■ **Exercise aim**: Each line of the listing below that includes "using" should be reported.

===== Records shown =====

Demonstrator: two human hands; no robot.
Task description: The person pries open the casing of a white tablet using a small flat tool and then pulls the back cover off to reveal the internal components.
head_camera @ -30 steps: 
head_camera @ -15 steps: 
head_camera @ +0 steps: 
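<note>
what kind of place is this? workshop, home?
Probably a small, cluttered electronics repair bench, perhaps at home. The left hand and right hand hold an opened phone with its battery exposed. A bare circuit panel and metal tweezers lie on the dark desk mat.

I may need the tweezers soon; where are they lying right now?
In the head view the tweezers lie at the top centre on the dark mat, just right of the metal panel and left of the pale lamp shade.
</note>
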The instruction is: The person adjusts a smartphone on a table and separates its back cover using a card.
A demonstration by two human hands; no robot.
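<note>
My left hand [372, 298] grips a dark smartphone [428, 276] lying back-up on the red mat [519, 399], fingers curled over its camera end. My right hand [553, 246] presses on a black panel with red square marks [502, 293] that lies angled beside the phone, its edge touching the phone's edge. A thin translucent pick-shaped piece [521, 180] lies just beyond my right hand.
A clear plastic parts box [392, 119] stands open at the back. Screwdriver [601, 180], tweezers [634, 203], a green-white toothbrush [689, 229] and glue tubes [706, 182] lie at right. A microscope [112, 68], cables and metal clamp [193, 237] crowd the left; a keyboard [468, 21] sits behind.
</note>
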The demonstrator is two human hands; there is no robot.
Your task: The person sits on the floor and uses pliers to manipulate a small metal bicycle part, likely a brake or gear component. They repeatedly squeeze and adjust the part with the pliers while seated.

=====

■ **Exercise output**:
Task description: The person pries open the casing of a white tablet using a small flat tool and then pulls the back cover off to reveal the internal components.
The instruction is: The person adjusts a smartphone on a table and separates its back cover using a card.

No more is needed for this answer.